I have been busy helping a friend import rats into Manhattan. (Trust me when I tell you, this is no easy task from California.)

I tried to explain to her they already have rats, but apparently they did not have the right ones.

I wish I was creative enough to make this up, but I don’t have to… it is true.

Saturday, September 11, 2004

I Forgot

My friend Dria is the type of person who if you didn’t love her, you would keep her around anyway for sheer entertainment value.

Today, she stopped at a gas station, began pumping gas and went into the station to get something to eat.

Returning to her car, she drove off with the nozzle still in her car, giving a good (and probably expensive) yank to the pump.

Now I know Dria, so things like this are not a big surprise. Nonetheless, she explained it to me, “I was so excited about eating my lollipop, I completely forgot.”

Love you Dria.

Friday, September 10, 2004

In The Category Of: You Can’t Make Stuff Like This Up
Dog Shoot Owner in Self Defense

A Florida man, shooting and killing his dogs, was wounded when one of the dogs took matters into his own paws and shot his owner.

Unfortunately, the end score was owner three, dogs only half a point.

The man will be charged with a felony and the dogs will be sent to target practice, for better aim next time.

References:
http://rdu.news14.com/content/headlines/?ArID=54869&SecID=2
http://www.suntimes.com/output/news/cst-nws-puppy10.html

Tuesday, September 07, 2004

Cool: Bar Jenga

Jenga (A Hasbro game, see website Jenga)

Jenga

Drunk

With drunk friends

On an unsteady bar table

The tower was literally two feet high, if not higher before tumbling.

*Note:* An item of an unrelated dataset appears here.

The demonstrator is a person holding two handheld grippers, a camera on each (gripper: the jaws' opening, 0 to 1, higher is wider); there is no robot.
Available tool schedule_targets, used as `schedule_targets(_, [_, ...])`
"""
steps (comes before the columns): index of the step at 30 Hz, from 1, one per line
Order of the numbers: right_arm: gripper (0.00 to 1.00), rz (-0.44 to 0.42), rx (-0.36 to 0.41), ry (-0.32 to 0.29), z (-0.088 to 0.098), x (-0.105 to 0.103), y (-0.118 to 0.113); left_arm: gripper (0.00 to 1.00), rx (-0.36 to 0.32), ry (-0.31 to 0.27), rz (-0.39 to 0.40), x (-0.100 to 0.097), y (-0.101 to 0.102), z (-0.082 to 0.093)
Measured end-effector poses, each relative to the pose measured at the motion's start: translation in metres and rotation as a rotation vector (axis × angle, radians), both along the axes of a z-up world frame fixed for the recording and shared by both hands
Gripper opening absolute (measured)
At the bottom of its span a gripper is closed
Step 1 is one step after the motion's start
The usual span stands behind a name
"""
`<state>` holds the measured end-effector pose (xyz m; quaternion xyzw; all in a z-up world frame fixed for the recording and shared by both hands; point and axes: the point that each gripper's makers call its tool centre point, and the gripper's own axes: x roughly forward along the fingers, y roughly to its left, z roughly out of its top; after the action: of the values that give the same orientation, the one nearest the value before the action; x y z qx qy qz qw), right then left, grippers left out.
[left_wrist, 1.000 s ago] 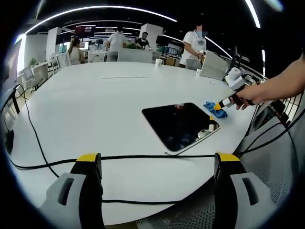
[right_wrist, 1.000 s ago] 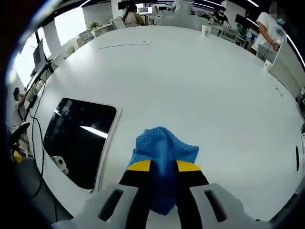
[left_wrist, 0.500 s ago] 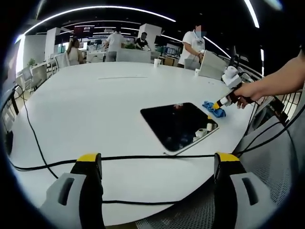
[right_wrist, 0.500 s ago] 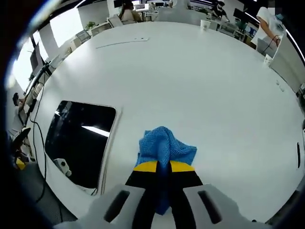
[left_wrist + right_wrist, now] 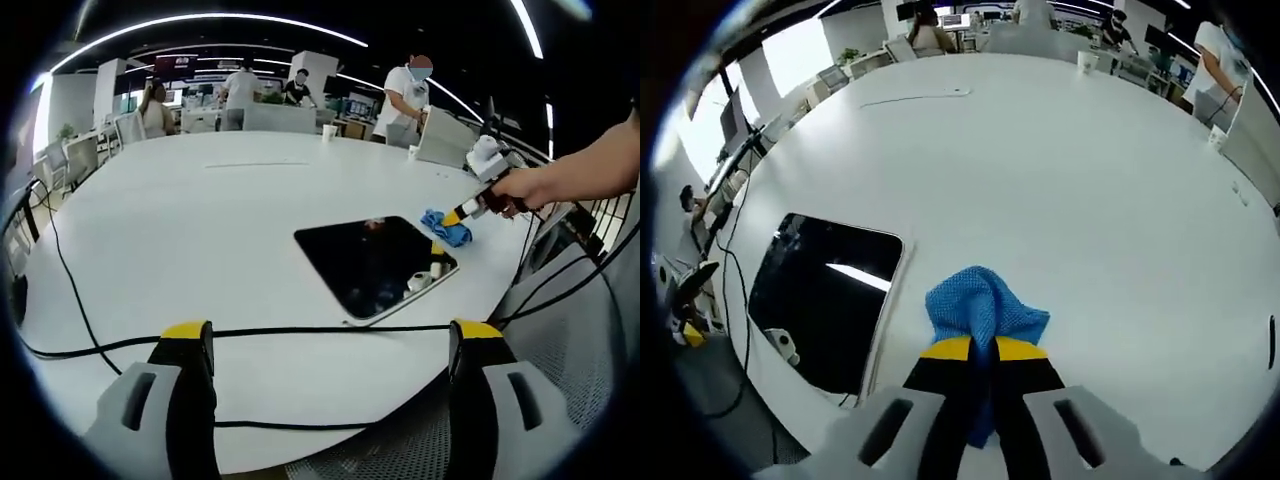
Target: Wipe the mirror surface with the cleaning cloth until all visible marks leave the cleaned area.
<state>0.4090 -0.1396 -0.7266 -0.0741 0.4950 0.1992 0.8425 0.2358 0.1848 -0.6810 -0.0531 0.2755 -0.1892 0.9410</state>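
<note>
On a round white table point(image 5: 200, 230) in an open office, mirror point(image 5: 375, 262) lay flat near the edge, right gripper point(image 5: 983, 352) pinched the blue cloth point(image 5: 980, 305) beside it, slightly nearer than before, left gripper point(image 5: 330, 335) spread wide.

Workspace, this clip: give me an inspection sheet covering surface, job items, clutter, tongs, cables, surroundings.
Surface: large white table, mostly bare.
Job's things: dark mirror flat near the table edge; blue cleaning cloth beside it, not on the glass.
Clutter: paper cup far across.
Grippers: right tongs shut on the cloth; left tongs open, empty, at the table edge.
Cables: black cable across the near edge.
Surroundings: open office, people at far desks.
</note>
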Motion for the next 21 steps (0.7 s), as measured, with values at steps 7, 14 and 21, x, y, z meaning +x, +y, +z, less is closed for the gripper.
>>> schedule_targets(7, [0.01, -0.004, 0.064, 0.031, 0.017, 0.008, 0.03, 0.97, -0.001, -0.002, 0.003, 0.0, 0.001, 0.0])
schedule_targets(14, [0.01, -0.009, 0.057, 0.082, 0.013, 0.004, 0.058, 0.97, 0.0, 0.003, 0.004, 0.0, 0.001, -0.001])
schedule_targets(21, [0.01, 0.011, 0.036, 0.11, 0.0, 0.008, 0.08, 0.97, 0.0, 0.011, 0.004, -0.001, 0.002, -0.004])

Even better was the interesting suggestions the Jenga blocks had. Handwritten on each piece was a suggestion, take off a piece of clothing, kiss a friend.

A good time!

Monday, September 06, 2004

Cool: The Ice Cream Man

I live in a neighborhood where the ice cream man comes by a couple times a day, on warm weekends.

I don't know why, but I absolutely love this. It has a 1950's perfect suburbia feel that just seems to smile and say, "Everything is wonderful. Would you like a nice, sweet, cold, ice cream?" (Picture this being said by a woman with a fifty's hair style, a narrow waisted dress that poofs out to the knees.)

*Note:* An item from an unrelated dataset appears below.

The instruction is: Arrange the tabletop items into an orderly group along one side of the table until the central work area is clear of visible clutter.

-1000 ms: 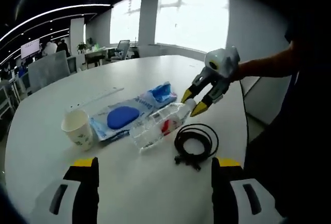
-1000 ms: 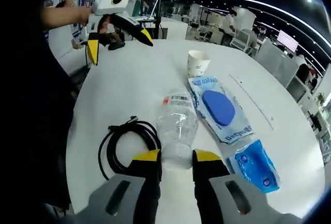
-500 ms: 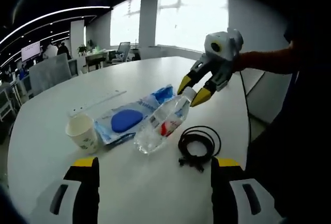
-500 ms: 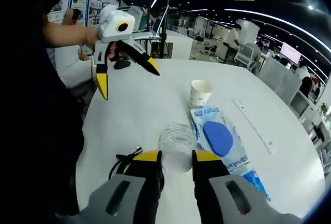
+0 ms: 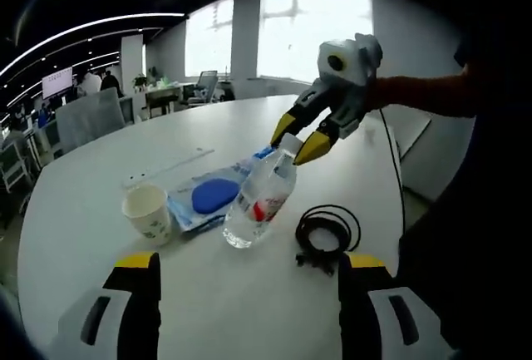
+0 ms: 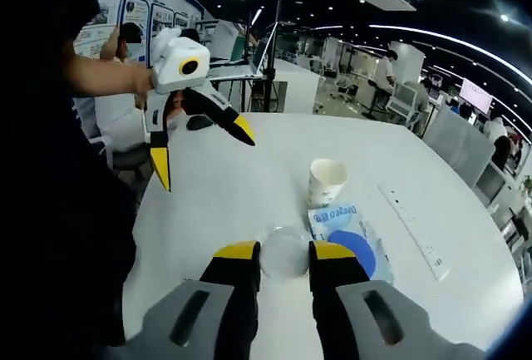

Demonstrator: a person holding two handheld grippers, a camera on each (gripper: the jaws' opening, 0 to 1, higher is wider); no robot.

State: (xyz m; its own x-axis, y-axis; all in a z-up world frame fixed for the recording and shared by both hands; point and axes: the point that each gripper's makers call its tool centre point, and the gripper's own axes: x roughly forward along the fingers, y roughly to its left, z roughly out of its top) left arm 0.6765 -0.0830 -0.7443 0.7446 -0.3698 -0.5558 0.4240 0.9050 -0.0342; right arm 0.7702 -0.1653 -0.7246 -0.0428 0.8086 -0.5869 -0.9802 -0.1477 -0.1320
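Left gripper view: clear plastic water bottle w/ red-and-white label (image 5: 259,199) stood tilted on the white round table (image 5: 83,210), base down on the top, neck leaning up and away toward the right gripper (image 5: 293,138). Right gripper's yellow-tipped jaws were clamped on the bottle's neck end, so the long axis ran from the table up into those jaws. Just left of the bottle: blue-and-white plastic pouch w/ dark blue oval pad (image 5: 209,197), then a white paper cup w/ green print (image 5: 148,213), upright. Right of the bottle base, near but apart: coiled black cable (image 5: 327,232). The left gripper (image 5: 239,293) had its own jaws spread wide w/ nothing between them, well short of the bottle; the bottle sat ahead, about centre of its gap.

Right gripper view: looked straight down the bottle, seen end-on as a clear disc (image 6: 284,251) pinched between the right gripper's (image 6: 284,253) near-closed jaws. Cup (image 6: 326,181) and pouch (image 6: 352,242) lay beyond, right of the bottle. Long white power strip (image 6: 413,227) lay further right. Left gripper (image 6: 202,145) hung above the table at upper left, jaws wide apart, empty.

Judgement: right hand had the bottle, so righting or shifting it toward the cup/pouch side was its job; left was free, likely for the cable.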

The ice cream man is definitely cool.

Sunday, September 05, 2004

Gym Exercise Only!

Can someone explain to me
The people who go to the gym
A half block away there are plenty of spaces
But they wait for a parking spot closer to the gym
So they can get on the treadmill
And run four miles.

Thursday, September 02, 2004

Porñata?

The Erotic Piñata?

As much as I would like to believe I am creative enough to come up with stuff like this, alas, I am not.

A company in Encino, a city in California best known for bedrooms featured in a porn collection near you, is now offering Porñatas.

Porñatas, for those of you not familiar with the terms, are Porn Piñatas. I assume everyone will be comfortable with the term porn. A piñata is animal-shaped cardboard decorated with tissue paper, filled with candy and then held above kids wielding bats. The kids beat the shit out of the piñata until it breaks and drops all the candy.

Porñatas, made with the adult party in mind, make sinful that once wholesome sport of destroying a doll. The Porñatas can be naked men (Big Bad Budging Brian for example) or women (Devilish Debbie perhaps).



The dolls come empty. They can be filled with the obvious piñata pastime candy. Then there are the more lewd ideas. For a fee you can select an “add-on” (not to be confused with a strap-on). Add-ons include penis and boob toys and edibles. There are other ideas like condoms, props, lotions, etc.

It hardly seems right to beat dolls depicting limbless, defenseless people. (Yeah Yeah, I suppose I am oversensitive.) Nonetheless, it seems a bad omen if your date shows a little too much enthusiasm with the bat.
On that note, my friend Linda had a great idea for the next generation. She suggested that beating the doll with a bat didn’t seem the spirited way to get the candy out. She thought of a different method of “beating” it out.

Just a warning, I caution against confusing a friends bachelor piñata with your eight years old's. That might cause some friction in the parent circles, and not the good kind.